At the heart of the entire Jupyter architecture lies the idea of interactive computing: humans executing small pieces of code in various programming languages, and immediately seeing the results of their computation. Interactive computing is central to data science because scientific problems benefit from an exploratory process where the results of each computation inform the next step and guide the formation of insights about the problem at hand. In this Interactive Computing focus area, we will create new tools and abstractions that improve the reproducibility of interactive computations and widen their usage in different contexts and audiences.
The Jupyter notebooks include two types of interactive cell – editable text cells into which you can write simple markdown and HTML text that will be rendered as text; and code cells into which you can write executable code. Once executed, the results of that execution are displayed as cell output. Note that the output from a cell may be text, a datatable, a chart, or even an interactive map.
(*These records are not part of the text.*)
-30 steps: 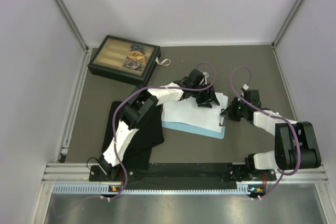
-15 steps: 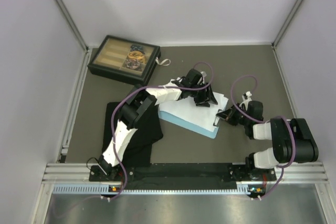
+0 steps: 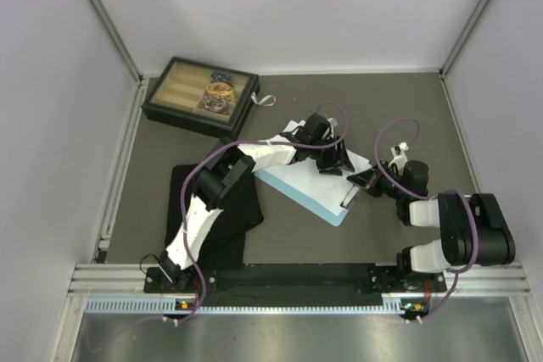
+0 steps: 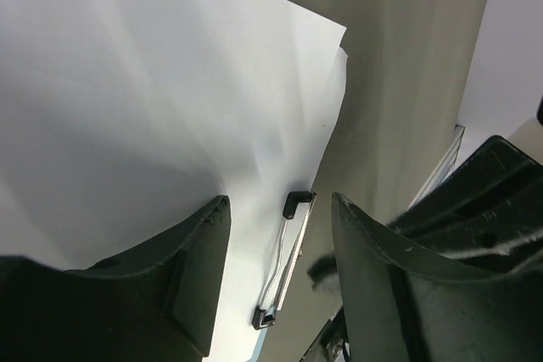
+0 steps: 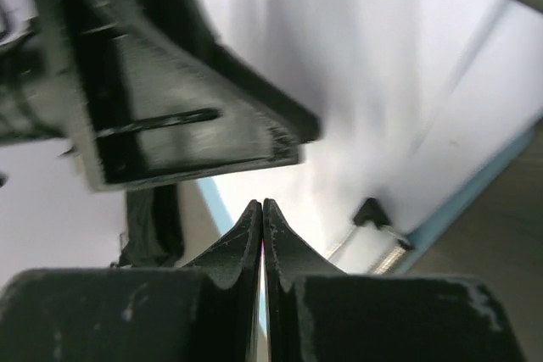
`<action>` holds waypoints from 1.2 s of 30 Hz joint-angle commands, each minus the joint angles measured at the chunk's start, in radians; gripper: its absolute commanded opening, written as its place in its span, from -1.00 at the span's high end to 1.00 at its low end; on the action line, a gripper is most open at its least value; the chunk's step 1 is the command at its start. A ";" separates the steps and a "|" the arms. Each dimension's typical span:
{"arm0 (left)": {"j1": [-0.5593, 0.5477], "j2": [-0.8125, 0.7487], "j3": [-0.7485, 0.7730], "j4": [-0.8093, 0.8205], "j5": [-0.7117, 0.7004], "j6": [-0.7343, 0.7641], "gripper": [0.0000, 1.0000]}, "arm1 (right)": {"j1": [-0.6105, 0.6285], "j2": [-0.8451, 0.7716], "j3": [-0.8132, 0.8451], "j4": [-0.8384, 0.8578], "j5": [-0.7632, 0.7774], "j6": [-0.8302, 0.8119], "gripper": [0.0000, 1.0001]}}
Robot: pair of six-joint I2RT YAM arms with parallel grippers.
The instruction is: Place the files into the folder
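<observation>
The 2 files (image 4: pixel 153 82) lie fanned on the blue clipboard folder (image 5: pixel 475 192), apparently not tucked under its wire clip (image 4: pixel 284 258). The left fingers (image 4: pixel 191 277) are spread over the top sheet. The right fingers (image 5: pixel 242 243) are pressed together near the clip. A sideways push could skew or crease the sheets, or spin the folder on the worktop (image 3: pixel 382 108). The compartment box (image 3: pixel 161 106) holds small ring-like bits, too small to name.

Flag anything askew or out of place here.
The files are not squared up: their corners fan apart in the left wrist view, one sheet peeking past the other. The folder under them lies slanted to the table edges. Nothing looks spilled or damaged.
</observation>
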 commanded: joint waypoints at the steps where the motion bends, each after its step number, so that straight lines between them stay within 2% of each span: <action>1: -0.019 0.028 -0.045 -0.108 -0.047 0.054 -0.18 | -0.007 -0.140 0.126 -0.600 0.260 -0.132 1.00; 4: -0.019 -0.003 -0.042 -0.096 -0.024 0.062 -0.26 | -0.010 -0.225 0.217 -0.797 0.387 -0.195 1.00; 5: -0.019 -0.012 -0.033 -0.096 -0.020 0.062 -0.29 | -0.010 -0.240 0.241 -0.926 0.415 -0.212 1.00; 9: -0.020 -0.067 0.021 -0.122 -0.009 0.076 -0.42 | -0.010 -0.259 0.369 -1.118 0.469 -0.232 1.00; 11: -0.020 -0.103 0.057 -0.145 -0.004 0.085 -0.50 | -0.009 -0.207 0.407 -1.206 0.447 -0.267 0.92; 12: -0.022 -0.119 0.067 -0.168 -0.004 0.100 -0.54 | -0.004 -0.185 0.432 -1.228 0.432 -0.281 0.76; 14: -0.023 -0.175 0.084 -0.193 -0.018 0.120 -0.62 | 0.011 -0.167 0.437 -1.245 0.407 -0.315 0.62; 18: -0.023 -0.315 0.067 -0.254 -0.050 0.189 -0.71 | 0.163 -0.208 0.417 -1.264 0.452 -0.316 0.24; 21: -0.023 -0.447 0.001 -0.277 -0.087 0.240 -0.73 | 0.244 -0.263 0.414 -1.270 0.485 -0.293 0.07; 23: -0.023 -0.526 -0.083 -0.305 -0.124 0.274 -0.75 | 0.331 -0.289 0.412 -1.284 0.519 -0.258 0.03; 27: -0.016 -0.775 -0.226 -0.403 -0.339 0.335 -0.79 | 0.486 -0.303 0.401 -1.224 0.533 -0.166 -0.04; 32: -0.003 -1.014 -0.393 -0.453 -0.527 0.326 -0.89 | 0.732 -0.153 0.453 -1.098 0.587 -0.054 -0.06; 36: 0.006 -1.146 -0.419 -0.510 -0.633 0.315 -0.95 | 0.829 0.002 0.531 -1.080 0.623 -0.027 -0.06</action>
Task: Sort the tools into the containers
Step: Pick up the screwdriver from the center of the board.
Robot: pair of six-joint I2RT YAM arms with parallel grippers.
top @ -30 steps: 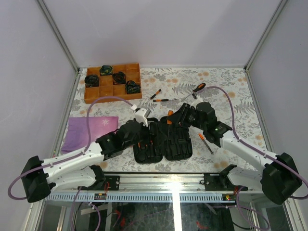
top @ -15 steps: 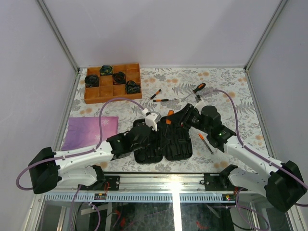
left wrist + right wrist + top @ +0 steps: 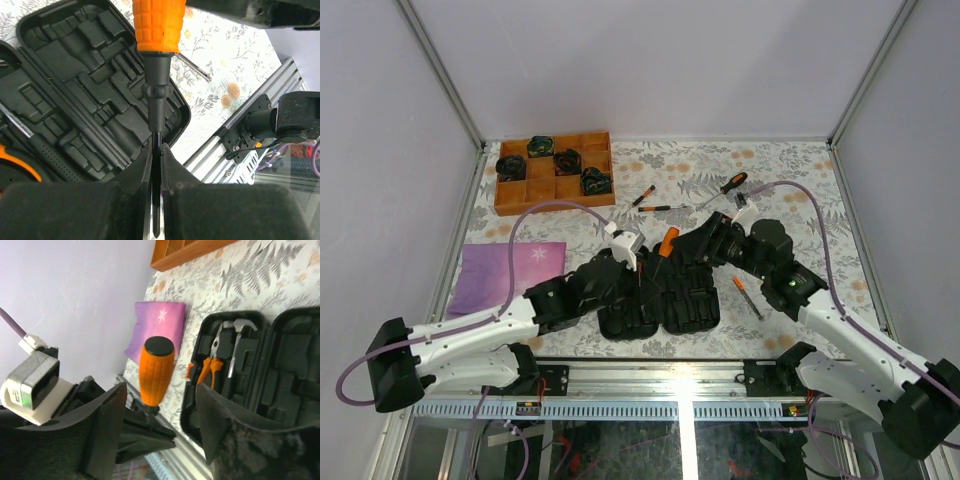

There are multiple ways of running Jupyter notebooks, including the mybinder approach described above, – I describe several of them in the post Seven Ways of Running IPython Notebooks.
As well as having an important role to play in reproducible data journalism and reproducible (scientific) research, notebooks are also a powerful, and expressive, medium for teaching and learning. For example, we’re just about to star using Jupyter notebooks, delivered via a virtual machine, for the new OU course Data management and analysis.
We also used them in the FutureLearn course Learn to Code for Data Analysis, showing how code could be used a line at a time to analyse a variety of opendata sets from sources such as the World Bank Indicators database and the UN Comtrade (import /export data) database.